Une étude publiée dans Science relie davantage l’expansion du néocortex aux régions impliquées dans la vision. Les fossiles apportent ici un élément décisif, car ils permettent de suivre cette transformation sur des lignées aujourd’hui disparues.

Le néocortex correspond à la couche externe du cerveau impliquée dans de nombreuses fonctions sensorielles, motrices et cognitives. Chez les primates, il occupe une place importante. Pourtant, déterminer quelles zones ont entraîné son expansion au cours de l’évolution reste difficile, surtout lorsque l’on ne dispose que de crânes fossiles.
Pour contourner cette limite, les chercheurs ont utilisé des endocastes numériques. Il s’agit de reconstructions en trois dimensions de la surface interne du crâne, qui conserve indirectement certaines caractéristiques de la forme du cerveau. Cette méthode permet de comparer des espèces actuelles et fossiles sans disposer de tissu cérébral.
L’équipe a ainsi examiné la manière dont différentes parties du néocortex ont évolué les unes par rapport aux autres. Le résultat ne correspond pas à l’image d’un lobe frontal qui aurait grandi séparément pour porter, à lui seul, l’augmentation des capacités cognitives. Les variations observées sont davantage liées aux régions visuelles.

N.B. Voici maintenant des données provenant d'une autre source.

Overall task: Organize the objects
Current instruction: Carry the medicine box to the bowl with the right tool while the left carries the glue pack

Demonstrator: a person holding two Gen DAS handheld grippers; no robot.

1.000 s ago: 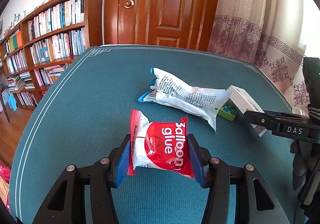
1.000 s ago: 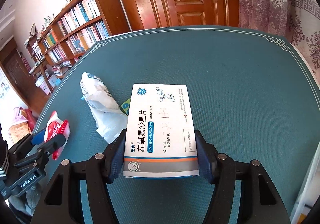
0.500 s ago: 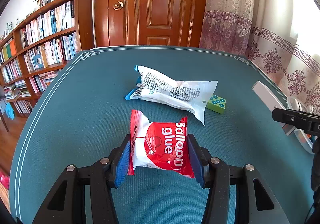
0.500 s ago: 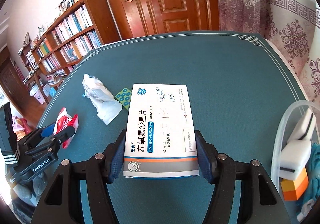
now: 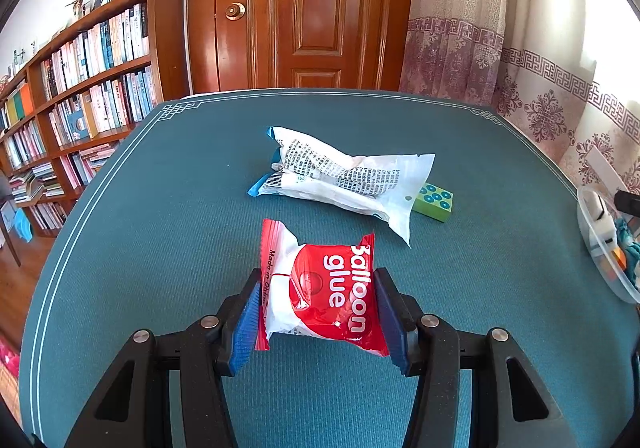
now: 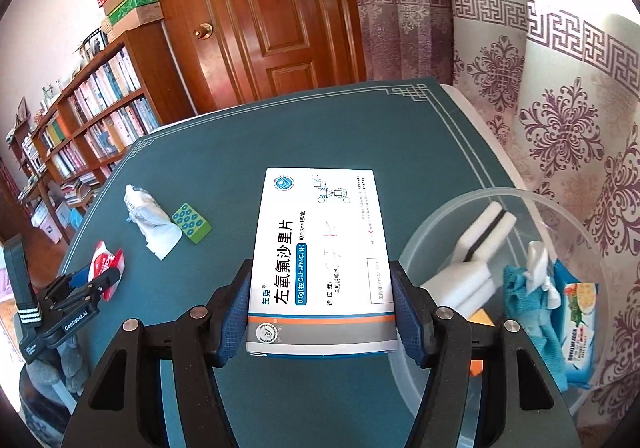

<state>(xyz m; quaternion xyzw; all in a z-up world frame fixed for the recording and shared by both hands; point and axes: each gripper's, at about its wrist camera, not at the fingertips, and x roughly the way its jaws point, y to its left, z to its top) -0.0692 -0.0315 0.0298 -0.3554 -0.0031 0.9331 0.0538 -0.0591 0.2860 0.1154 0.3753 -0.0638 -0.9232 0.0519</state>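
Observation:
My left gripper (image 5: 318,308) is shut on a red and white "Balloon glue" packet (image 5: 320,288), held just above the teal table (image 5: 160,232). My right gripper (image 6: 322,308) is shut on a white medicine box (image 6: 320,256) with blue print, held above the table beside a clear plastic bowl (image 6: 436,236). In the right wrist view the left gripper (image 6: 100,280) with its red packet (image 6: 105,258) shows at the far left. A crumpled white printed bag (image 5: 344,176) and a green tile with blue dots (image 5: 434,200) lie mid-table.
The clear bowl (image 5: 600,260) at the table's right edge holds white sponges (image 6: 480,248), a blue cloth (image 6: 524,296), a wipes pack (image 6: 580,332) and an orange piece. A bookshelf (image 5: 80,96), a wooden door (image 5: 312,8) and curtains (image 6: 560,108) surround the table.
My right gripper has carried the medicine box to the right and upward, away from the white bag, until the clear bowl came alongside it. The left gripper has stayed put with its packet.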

Ce point compte particulièrement chez les primates. Leur histoire évolutive est marquée par une forte dépendance à la vision, avec des yeux dirigés vers l’avant et un traitement poussé des informations visuelles. Voir en relief, repérer des objets ou guider précisément les mouvements des mains impose de traiter beaucoup d’informations issues des yeux.
L’expansion de certaines zones visuelles pourrait ainsi avoir entraîné des réorganisations plus larges du néocortex. Le cerveau n’évoluerait donc pas comme un assemblage de modules totalement indépendants. Une modification importante dans un système sensoriel peut accompagner des changements dans d’autres régions reliées à ce système.

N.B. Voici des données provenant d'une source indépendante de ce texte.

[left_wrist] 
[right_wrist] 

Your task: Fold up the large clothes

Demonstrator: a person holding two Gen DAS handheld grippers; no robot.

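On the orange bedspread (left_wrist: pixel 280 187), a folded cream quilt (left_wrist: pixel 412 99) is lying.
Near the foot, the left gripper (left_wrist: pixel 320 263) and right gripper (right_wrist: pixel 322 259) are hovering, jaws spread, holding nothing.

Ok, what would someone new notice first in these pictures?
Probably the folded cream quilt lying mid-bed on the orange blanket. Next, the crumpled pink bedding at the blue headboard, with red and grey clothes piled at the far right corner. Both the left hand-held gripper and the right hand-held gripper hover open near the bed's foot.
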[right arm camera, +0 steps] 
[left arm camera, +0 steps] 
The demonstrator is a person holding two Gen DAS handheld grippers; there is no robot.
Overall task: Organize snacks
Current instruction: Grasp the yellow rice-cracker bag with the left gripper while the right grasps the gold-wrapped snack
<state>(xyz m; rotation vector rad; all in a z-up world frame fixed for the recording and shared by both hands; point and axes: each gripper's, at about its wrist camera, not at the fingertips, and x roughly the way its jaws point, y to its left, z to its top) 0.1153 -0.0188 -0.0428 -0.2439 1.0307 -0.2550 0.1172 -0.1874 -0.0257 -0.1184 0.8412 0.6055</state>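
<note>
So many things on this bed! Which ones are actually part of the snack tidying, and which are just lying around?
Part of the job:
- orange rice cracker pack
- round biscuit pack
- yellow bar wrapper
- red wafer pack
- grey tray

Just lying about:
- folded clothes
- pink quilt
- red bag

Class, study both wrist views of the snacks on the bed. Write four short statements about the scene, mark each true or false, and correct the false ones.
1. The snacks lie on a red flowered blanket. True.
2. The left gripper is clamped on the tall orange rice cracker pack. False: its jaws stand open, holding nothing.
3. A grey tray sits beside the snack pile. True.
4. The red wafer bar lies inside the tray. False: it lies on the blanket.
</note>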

La place du lobe frontal reste néanmoins importante. Chez les primates actuels, cette région participe notamment à la planification, à la prise de décision et au contrôle du comportement. L’étude ne remet pas en cause ces fonctions. Elle conteste plutôt l’idée que son agrandissement indépendant suffise à expliquer l’évolution générale du néocortex.

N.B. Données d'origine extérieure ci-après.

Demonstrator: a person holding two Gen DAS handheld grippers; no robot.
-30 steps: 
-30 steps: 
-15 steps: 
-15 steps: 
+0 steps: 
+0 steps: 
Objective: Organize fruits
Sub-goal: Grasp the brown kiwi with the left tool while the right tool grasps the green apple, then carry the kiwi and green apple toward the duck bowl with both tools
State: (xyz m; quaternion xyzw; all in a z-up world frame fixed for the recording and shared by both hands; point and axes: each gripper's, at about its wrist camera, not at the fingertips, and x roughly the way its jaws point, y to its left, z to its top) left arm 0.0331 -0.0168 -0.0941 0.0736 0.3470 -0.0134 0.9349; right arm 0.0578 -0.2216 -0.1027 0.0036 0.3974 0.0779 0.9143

Les fossiles imposent aussi une prudence particulière. Un endocaste renseigne surtout sur la forme et certaines limites visibles à la surface du cerveau. Il ne permet pas de connaître directement le nombre de neurones, leurs connexions ou le fonctionnement précis de chaque zone. Les auteurs peuvent donc tester des relations anatomiques à grande échelle, pas reconstruire l’activité cérébrale d’un animal disparu.
La suite consistera à confronter ces résultats à davantage de fossiles et aux données anatomiques des primates actuels. De nouvelles reconstructions pourront notamment préciser à quel moment les changements liés à la vision se sont installés dans les différentes branches de l’arbre évolutif des primates.